EXERCISE DETAILS -
Of the lines below, write out exactly those from the line with "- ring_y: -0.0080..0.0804" through the line with "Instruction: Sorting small", both included, and skip the rest.

DATA -
******

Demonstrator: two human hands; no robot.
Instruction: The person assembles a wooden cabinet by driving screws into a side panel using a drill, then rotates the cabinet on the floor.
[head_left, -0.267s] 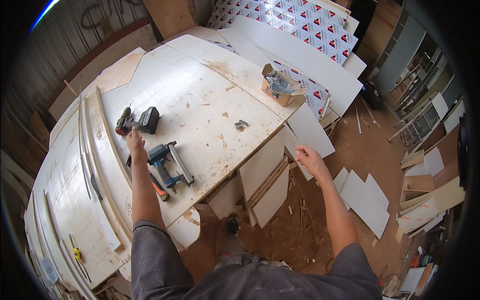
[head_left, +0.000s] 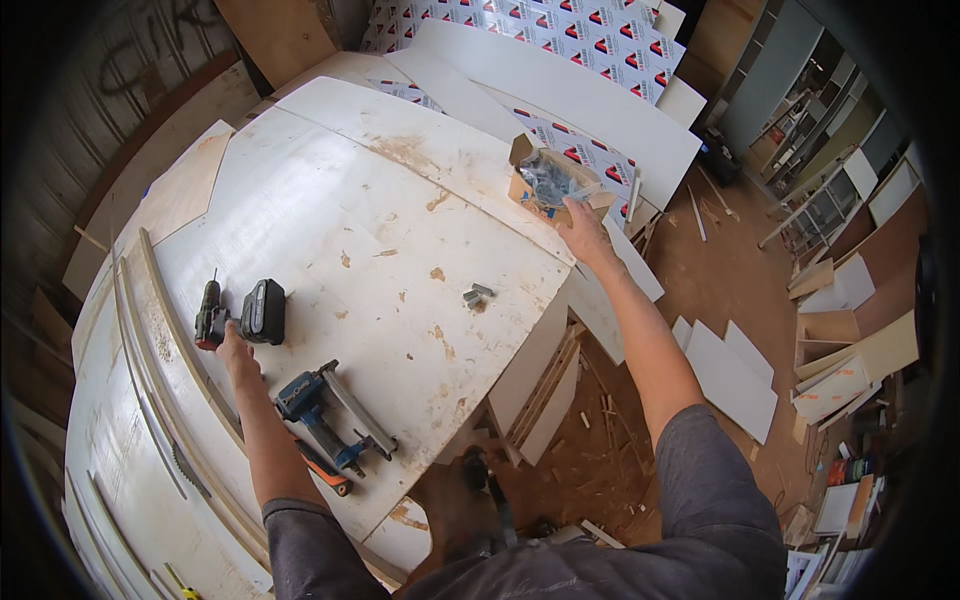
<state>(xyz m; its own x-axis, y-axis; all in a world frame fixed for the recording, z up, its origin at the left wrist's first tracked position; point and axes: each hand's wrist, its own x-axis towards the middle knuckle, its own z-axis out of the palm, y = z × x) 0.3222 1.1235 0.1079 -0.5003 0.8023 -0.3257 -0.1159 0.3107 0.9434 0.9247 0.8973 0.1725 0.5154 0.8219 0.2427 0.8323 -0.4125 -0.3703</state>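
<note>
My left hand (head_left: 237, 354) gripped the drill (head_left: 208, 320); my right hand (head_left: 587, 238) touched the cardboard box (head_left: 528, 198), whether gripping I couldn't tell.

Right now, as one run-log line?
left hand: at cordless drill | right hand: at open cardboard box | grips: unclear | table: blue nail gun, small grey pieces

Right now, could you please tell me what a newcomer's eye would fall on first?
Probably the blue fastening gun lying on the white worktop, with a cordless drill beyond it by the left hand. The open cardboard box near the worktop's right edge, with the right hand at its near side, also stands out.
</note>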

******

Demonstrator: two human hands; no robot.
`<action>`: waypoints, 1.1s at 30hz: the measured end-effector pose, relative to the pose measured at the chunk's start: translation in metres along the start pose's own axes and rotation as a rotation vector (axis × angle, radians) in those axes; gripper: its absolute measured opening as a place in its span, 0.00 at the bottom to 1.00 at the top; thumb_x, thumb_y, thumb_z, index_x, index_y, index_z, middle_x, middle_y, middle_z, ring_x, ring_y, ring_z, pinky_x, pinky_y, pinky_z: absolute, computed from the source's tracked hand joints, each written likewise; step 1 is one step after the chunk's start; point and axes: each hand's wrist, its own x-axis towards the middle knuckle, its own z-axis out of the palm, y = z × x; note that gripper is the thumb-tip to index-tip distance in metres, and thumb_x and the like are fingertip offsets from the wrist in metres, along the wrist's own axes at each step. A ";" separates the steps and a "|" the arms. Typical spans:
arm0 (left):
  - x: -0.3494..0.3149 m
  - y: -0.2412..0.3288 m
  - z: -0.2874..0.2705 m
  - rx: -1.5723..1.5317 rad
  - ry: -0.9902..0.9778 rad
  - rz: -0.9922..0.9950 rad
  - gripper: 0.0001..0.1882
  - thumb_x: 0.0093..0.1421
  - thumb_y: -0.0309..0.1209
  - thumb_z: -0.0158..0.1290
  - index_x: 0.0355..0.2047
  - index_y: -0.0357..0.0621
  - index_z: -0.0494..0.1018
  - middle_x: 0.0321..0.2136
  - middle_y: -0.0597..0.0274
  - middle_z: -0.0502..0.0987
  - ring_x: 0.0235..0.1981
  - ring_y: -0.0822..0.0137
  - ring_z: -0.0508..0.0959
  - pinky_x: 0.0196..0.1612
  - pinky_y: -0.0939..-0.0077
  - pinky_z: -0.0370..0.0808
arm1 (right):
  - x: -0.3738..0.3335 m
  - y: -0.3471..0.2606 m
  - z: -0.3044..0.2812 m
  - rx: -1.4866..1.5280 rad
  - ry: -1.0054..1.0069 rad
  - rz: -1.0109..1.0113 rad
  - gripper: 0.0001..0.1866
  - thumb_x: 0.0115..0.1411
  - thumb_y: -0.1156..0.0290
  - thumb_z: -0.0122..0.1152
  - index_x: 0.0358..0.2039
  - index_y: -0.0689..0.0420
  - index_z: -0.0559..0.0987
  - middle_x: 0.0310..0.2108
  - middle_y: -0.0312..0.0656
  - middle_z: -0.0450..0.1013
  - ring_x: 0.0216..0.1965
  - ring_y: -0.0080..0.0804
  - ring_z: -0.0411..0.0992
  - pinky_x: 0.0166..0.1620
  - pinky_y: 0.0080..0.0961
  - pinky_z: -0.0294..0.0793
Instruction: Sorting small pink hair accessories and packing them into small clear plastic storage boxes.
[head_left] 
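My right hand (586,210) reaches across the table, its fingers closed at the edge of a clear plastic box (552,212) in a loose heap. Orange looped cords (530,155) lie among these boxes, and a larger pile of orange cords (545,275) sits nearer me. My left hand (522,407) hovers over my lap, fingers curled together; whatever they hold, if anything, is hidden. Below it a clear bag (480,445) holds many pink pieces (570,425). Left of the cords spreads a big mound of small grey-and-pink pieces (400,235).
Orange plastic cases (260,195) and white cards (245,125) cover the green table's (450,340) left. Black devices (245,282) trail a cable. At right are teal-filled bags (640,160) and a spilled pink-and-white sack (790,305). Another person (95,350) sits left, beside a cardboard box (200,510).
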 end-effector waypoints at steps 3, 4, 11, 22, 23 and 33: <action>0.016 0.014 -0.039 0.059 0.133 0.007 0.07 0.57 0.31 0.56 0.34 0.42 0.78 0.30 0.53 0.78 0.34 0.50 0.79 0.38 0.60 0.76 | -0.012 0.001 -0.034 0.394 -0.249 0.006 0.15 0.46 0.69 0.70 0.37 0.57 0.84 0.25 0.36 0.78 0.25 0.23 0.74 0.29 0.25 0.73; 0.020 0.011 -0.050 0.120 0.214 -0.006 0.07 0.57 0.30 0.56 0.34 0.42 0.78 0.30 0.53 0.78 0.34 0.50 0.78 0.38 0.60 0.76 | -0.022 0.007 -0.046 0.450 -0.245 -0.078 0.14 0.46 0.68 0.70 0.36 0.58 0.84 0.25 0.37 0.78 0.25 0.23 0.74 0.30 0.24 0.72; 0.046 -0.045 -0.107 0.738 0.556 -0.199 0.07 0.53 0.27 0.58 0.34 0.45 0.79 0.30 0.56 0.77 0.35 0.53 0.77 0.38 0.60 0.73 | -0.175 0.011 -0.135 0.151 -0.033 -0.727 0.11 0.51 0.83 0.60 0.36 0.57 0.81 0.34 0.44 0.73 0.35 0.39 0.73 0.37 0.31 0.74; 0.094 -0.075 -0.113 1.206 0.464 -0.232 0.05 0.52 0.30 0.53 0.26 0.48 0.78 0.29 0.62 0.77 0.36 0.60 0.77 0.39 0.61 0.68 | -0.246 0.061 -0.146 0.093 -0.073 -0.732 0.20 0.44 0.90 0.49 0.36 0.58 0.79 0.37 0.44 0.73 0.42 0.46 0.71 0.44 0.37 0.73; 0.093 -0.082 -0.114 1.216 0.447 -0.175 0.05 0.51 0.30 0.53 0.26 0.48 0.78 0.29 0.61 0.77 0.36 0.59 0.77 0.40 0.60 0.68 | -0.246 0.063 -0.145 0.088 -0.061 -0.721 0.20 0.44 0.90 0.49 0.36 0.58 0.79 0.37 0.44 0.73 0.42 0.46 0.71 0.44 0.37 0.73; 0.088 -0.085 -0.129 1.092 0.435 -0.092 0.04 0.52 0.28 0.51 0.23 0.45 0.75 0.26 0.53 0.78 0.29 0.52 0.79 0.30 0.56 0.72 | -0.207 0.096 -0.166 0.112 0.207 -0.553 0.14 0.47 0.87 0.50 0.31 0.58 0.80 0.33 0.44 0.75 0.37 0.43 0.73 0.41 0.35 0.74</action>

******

ANSWER BELOW -
  - ring_y: -0.0080..0.0804
  - ring_z: -0.0411..0.0992
  - pinky_x: 0.0166..0.1620
  - pinky_y: 0.0080..0.0961
  - pinky_z: -0.0294..0.0793
Instruction: Sorting small pink hair accessories and packing them into small clear plastic storage boxes.

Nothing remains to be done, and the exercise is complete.